Muitas vezes já refletimos aqui sobre o processo de enxugamento de gelo que se dá na segurança pública do nosso país, mas hoje vamos falar da porta de entrada para o mundo do crime, para buscar o que pode ou poderia ser feito para combater o mal pela raiz.
Para limpar a área de reflexão precisamos antes, lembrar de nossas responsabilidades na questão. Sabendo que o maior produtor de crimes é o tráfico ilegal de drogas, questionar a legislação a esse respeito seria o primeiro passo: afinal qual é o interesse do Estado em manter ilegal um tráfico que Ele não participa oficialmente embora ocorra embaixo de suas “barbas” e ainda contribua para sua própria corrupção?
Lembrando que o Estado deve cuidar do interesse maior de sua população, ser responsável pela sua melhor vida e, considerando que o uso recreativo ou medicinal de drogas é uma atitude individual, podemos perguntar: por que a população precisa pagar uma conta tão alta para proibir o cidadão de ingerir o que ele queira? Ou ainda: qual é o critério para classificação, pelo Estado, das drogas legais e ilegais? São seus efeitos no cidadão, na sociedade, na segurança, na economia, na política ou onde mesmo?
Como preâmbulo da reflexão ainda precisamos de um dado: Qual é a conta da proibição e quem paga?
Se formos pensar no cidadão usuário, ele paga pela sua droga o preço de produção, transporte e distribuição acrescido do que vamos chamar de “taxa de ilegalidade”, ou seja, a corrupção do Estado, com propinas que vão desde o policiamento ostensivo, investigativo, prisional, até as altas esferas judiciais, que contaminam as entranhas do Estado com um jogo de cena de repressão ineficaz e nocivo.

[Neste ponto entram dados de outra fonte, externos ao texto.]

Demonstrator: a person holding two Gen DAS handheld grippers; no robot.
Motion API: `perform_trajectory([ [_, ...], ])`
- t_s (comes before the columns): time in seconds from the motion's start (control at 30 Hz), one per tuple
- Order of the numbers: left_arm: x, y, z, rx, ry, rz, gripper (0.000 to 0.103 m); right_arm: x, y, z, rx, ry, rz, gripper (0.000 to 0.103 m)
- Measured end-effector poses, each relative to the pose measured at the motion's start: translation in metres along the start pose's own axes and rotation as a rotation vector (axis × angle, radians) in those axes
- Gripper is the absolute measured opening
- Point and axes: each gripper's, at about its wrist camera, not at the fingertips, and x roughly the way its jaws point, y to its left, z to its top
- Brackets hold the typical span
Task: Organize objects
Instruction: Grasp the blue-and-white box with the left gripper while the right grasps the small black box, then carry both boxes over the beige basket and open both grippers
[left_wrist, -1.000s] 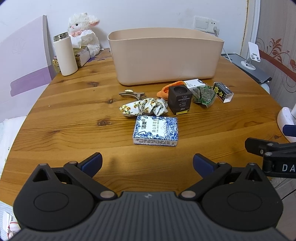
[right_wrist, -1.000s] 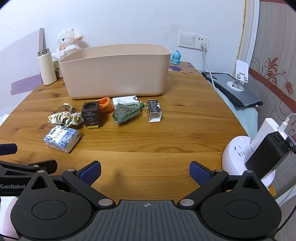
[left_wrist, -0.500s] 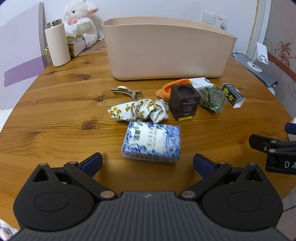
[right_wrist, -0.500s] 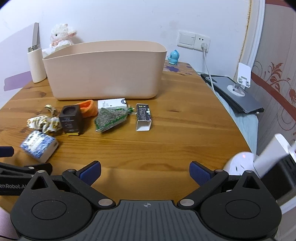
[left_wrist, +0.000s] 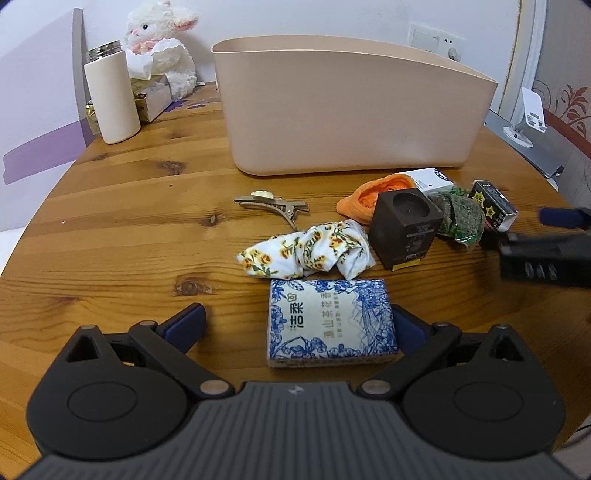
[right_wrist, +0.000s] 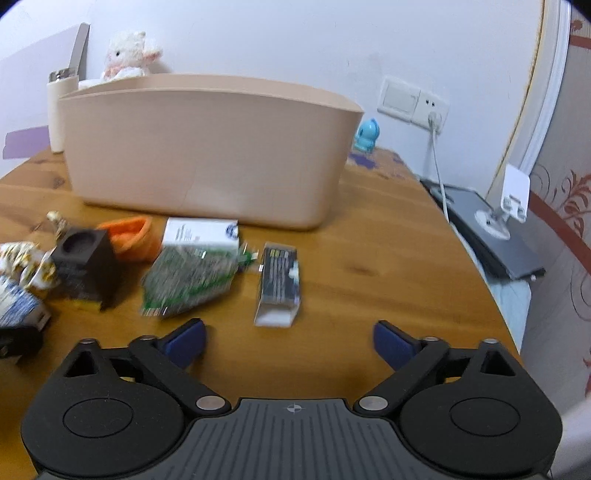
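My left gripper (left_wrist: 295, 326) is open with a blue-and-white patterned box (left_wrist: 330, 326) lying between its fingers; its right side is close to the right finger. Beyond it lie a floral cloth (left_wrist: 308, 251), a hair clip (left_wrist: 273, 205), a dark brown box (left_wrist: 404, 227), an orange cloth (left_wrist: 364, 197), a white box (left_wrist: 428, 179), a green packet (left_wrist: 461, 219) and a black starred box (left_wrist: 493, 205). A large beige bin (left_wrist: 351, 118) stands behind them. My right gripper (right_wrist: 290, 341) is open and empty, just short of the black box (right_wrist: 279, 280) and green packet (right_wrist: 192, 280).
A white bottle (left_wrist: 110, 96), a plush lamb (left_wrist: 159, 40) and a tissue box stand at the table's back left. A laptop with a phone stand (right_wrist: 491, 229), a wall socket with cable and a small blue figure (right_wrist: 367, 134) are at the right. The right gripper's fingers show in the left view (left_wrist: 546, 245).
Both grippers moved forward toward the objects. The left one now has the blue-and-white box between its open fingers. The right one neared the black box and green packet.
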Motion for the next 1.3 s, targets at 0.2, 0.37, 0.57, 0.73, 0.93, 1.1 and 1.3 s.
perform_trajectory([
  [0.2, -0.005, 0.005, 0.005, 0.031, -0.005, -0.041, 0.065, 0.01, -0.001, 0.014, 0.034, -0.001, 0.045, 0.046],
  [0.37, -0.011, 0.011, 0.003, 0.019, 0.005, -0.066, 0.065, 0.001, 0.011, 0.014, 0.001, 0.013, 0.04, 0.022],
  [0.57, -0.041, 0.019, 0.003, 0.018, -0.046, -0.078, 0.065, -0.03, 0.007, 0.016, 0.051, 0.01, 0.063, 0.022],
  [0.73, -0.075, 0.029, 0.025, 0.029, -0.157, -0.085, 0.065, -0.069, 0.006, 0.034, 0.044, -0.076, 0.057, 0.022],
  [0.93, -0.089, 0.035, 0.074, 0.033, -0.298, -0.05, 0.065, -0.099, 0.001, 0.073, 0.054, -0.203, 0.054, 0.022],
  [1.1, -0.082, 0.032, 0.123, 0.041, -0.35, -0.051, 0.065, -0.098, -0.007, 0.105, 0.056, -0.275, 0.04, 0.022],
  [1.3, -0.042, 0.018, 0.18, 0.037, -0.318, -0.052, 0.065, -0.067, -0.009, 0.143, 0.039, -0.285, 0.045, 0.022],
])
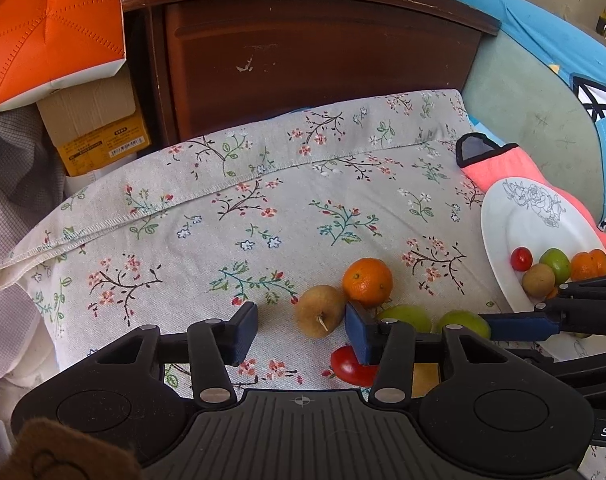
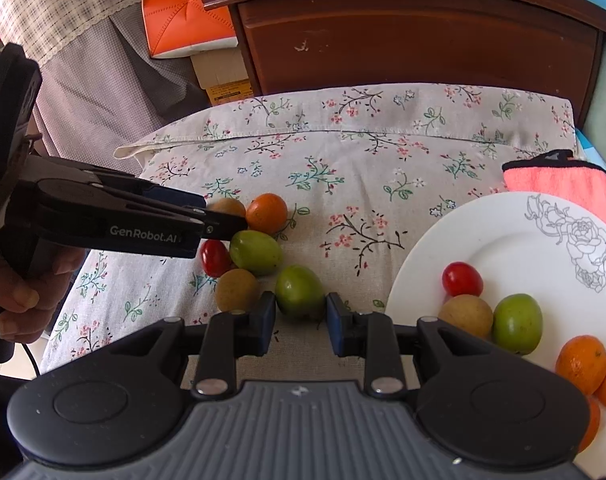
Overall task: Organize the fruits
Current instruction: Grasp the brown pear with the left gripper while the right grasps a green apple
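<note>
White plate (image 2: 515, 236) with a rose outline drawn on its rim, at the right on the flowered cloth (image 2: 343, 160), its far edge lying over a pink towel (image 2: 563, 180). In the plate: one cherry tomato (image 2: 461, 279), a brown round fruit (image 2: 465, 316) just beside it, a green fruit (image 2: 517, 322) touching that one, and oranges (image 2: 583, 364) bunched at the near rim. Loose on the cloth, left of the plate: a small cluster of an orange (image 2: 266, 213), a brown fruit (image 2: 228, 207) beside it, a red tomato (image 2: 215, 258), a green fruit (image 2: 256, 252), and another brown fruit (image 2: 237, 290). A second green fruit (image 2: 299, 290) lies a little apart from the cluster, towards the plate. Right tool (image 2: 301, 320): narrow opening, both blue pads set against the sides of that second green fruit, gripping it where it rests on the cloth. Left tool (image 1: 301, 330): part open; the brown fruit with a stalk (image 1: 319, 310) sits between its pads, close to the right pad, clear gap to the left pad, not gripped. The orange (image 1: 367, 282) lies just beyond the right pad's tip, the tomato (image 1: 351, 366) under that same pad. A hand (image 2: 15, 280) holds the left tool's handle.
</note>
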`<state>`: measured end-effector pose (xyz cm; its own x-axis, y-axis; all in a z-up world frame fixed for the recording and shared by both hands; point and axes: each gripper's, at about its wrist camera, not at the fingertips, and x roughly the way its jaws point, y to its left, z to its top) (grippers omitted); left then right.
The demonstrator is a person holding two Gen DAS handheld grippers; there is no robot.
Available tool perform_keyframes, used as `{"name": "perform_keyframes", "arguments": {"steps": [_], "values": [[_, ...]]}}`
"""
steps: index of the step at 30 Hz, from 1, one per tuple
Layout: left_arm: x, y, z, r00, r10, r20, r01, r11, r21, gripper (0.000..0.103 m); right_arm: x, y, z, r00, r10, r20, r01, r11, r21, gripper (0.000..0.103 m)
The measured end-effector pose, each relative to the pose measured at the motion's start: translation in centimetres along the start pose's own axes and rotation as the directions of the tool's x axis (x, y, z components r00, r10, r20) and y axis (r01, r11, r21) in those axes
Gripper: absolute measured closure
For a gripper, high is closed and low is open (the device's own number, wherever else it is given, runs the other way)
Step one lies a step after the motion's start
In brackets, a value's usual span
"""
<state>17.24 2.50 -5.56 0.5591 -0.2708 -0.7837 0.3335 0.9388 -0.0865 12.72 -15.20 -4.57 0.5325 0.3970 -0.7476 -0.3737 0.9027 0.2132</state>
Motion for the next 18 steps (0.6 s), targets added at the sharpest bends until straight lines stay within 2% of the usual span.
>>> {"name": "perform_keyframes", "arguments": {"steps": [9,12,14,18], "values": [[0.39,-0.87,0.03,1.0,0.02,0.009,-0.021,0.999,0.045,0.061,-0.12,0.15,-0.01,1.0,-0.003,-0.002,0.003,1.0,-0.005,0.076],[0.4,-0.95,0.05,1.0,0.026,0.015,-0.027,0.998,0.053,0.068,-0.22,0.2,-0.01,1.0,-0.002,0.0,0.002,1.0,-0.005,0.076],[0.31,-0.88,0.08,1.0,0.018,0.019,-0.019,0.999,0.044,0.078,-0.36,0.27,0.01,1.0,0.0,0.005,0.0,1.0,-0.005,0.076],[0.14,-1.14,-0.19,1.0,0.009,0.028,-0.01,0.998,0.059,0.079,-0.59,0.39,0.01,1.0,0.005,0.012,-0.005,1.0,-0.007,0.076]]}}
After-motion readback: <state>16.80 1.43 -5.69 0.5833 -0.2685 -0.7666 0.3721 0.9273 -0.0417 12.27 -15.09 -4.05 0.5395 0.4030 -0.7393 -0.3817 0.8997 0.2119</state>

Direcionando o foco de nossa reflexão ao “cidadão não usuário” vamos encontra-lo com a vida onerada pelo próprio inchamento dos setores oficiais de repressão e obrigado a conviver com a corrupção desses setores, ou seja, não produz, não transporta e não consome, mas paga a conta.
Feito todas essas considerações e esclarecimentos vamos aos jovens.

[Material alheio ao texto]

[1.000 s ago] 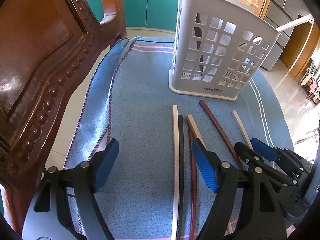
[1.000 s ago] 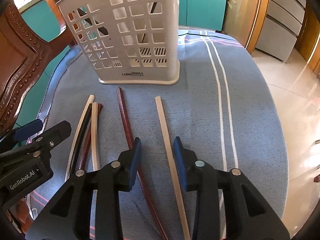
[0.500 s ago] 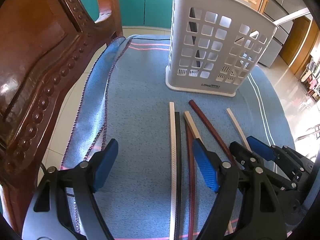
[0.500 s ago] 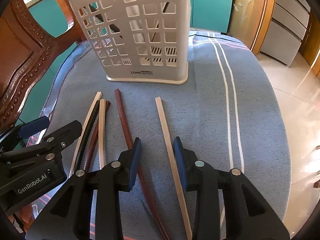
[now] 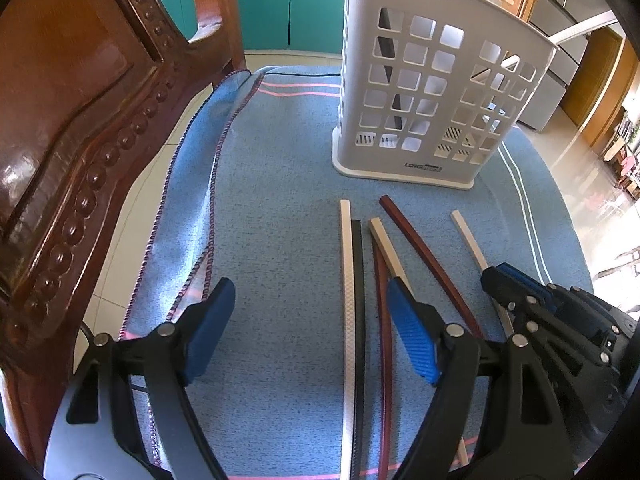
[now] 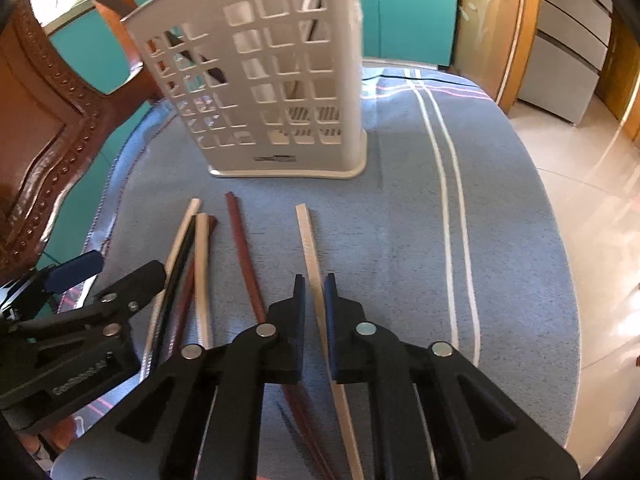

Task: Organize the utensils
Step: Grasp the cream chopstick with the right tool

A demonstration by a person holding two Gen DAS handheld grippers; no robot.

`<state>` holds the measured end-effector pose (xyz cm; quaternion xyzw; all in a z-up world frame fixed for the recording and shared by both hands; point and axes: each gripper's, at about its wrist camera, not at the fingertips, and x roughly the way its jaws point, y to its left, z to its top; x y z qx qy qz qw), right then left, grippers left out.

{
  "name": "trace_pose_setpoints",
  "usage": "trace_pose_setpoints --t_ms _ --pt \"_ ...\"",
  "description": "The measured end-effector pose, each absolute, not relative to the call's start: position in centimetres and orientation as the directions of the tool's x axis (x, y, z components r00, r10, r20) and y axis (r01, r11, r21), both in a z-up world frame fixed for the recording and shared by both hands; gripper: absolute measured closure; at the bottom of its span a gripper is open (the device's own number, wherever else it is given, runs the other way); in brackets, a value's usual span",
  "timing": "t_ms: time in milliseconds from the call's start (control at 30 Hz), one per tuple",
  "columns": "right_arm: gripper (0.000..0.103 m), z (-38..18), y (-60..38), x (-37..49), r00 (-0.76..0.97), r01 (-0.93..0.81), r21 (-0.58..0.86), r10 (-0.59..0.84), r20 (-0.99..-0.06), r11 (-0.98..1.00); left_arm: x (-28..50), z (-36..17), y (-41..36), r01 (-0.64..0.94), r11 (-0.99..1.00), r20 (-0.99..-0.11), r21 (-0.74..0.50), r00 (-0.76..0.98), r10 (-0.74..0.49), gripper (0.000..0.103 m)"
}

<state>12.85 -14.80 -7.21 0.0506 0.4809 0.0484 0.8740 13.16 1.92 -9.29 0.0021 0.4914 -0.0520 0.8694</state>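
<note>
Several chopsticks lie side by side on a blue cloth (image 5: 276,184) in front of a white slotted utensil basket (image 5: 420,92) (image 6: 280,80). My right gripper (image 6: 315,286) straddles the cream chopstick (image 6: 309,240) lying apart on the right; its jaws are closing, with a thin gap still showing beside the stick. My left gripper (image 5: 308,300) hovers wide open over the cloth, with the white chopstick (image 5: 346,280) and black chopstick (image 5: 357,280) running under its span. A cream stick (image 5: 384,240) and two dark red ones (image 5: 424,248) lie between the grippers. Dark and pale sticks stand inside the basket.
A carved wooden chair back (image 5: 80,120) rises close on the left, beside the cloth's folded hem (image 5: 208,184). The right gripper (image 5: 516,284) sits near my left one. Tiled floor (image 6: 580,184) drops away on the right; teal cabinets stand behind the basket.
The right gripper's jaws have narrowed from a wide gap to nearly touching the cream chopstick. The basket looks slightly closer in both views. The left gripper stays open.
</note>
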Motion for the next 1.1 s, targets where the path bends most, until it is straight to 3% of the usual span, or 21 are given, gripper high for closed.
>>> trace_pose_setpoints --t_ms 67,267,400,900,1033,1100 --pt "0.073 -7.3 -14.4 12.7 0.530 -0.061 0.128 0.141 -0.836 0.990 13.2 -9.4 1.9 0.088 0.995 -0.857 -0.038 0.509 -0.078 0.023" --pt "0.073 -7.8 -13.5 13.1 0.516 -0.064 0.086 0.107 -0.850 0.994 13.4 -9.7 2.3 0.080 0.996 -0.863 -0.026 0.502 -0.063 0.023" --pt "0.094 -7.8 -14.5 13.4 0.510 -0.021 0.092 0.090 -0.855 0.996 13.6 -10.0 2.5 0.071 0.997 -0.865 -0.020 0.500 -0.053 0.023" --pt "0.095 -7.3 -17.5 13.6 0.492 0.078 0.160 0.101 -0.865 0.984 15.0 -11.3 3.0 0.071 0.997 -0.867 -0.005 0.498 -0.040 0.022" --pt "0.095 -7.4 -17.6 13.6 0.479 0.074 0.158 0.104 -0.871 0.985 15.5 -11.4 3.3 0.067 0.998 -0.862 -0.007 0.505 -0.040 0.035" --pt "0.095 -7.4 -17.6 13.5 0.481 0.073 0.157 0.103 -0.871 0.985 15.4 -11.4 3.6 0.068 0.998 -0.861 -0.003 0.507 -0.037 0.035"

Também precisamos identificar esses jovens que se envolvem no movimento do tráfico, para entende-los antes de o analisarmos frente ao Estado.
Sabemos que vivemos realidades distintas em cada meio social desse país, com essa distinção transparecendo muito claramente na formação dos territórios. Sabemos ainda que a delinquência juvenil é bem mais expressiva nos meios de maior carência, nas periferias, exatamente onde o Estado é cada vez mais ausente, à exceção de seus organismos policiais repressores.
A carência do Estado nesses territórios estabelece uma rotina de luta e resistência às famílias que lhes tira a mínima condição de uma educação própria a seus jovens. Seja pela falta de equipamentos públicos de qualidade como escolas, centros recreativos, dentre outros ou oportunidades de inserção na chamada “sociedade dos homens de bem” o que até mesmo seu endereço os exclui.
É daí que sobram jovens e adolescentes carentes de tudo, inclusive de atenção, cujos pais que, em muitos casos são reduzidos à mãe protetora e provedora, por isso ausente, deixando seus filhos “ao Deus dará” naquela “terra de ninguém”.
Somando a isso vejamos a visão do outro lado, ou seja, do próprio mundo do crime, que vê no adolescente uma mão de obra barata e eficiente, cujo ato criminoso, se descoberto, acarreta punições menores em internações compulsórias que, em suma, são verdadeiras escolas do crime e que sua passagem por lá já o credencia à carreira lhe dando inclusive “moral” naquele mundo.
Assim podemos vislumbrar primeiramente a incoerência do ordenamento legal que não favorece a população, mas também a ingerência repressora do Estado na vida privada do cidadão, sua presença exclusivamente nociva na vida dos jovens e adolescentes, principalmente dos territórios de periferia e os processos ressocializadores falidos. Contudo, não estamos falando do Estado como instituição e sim como reflexo do “ethos” de um povo, que está sempre mascarado com um idealismo hipócrita e nocivo.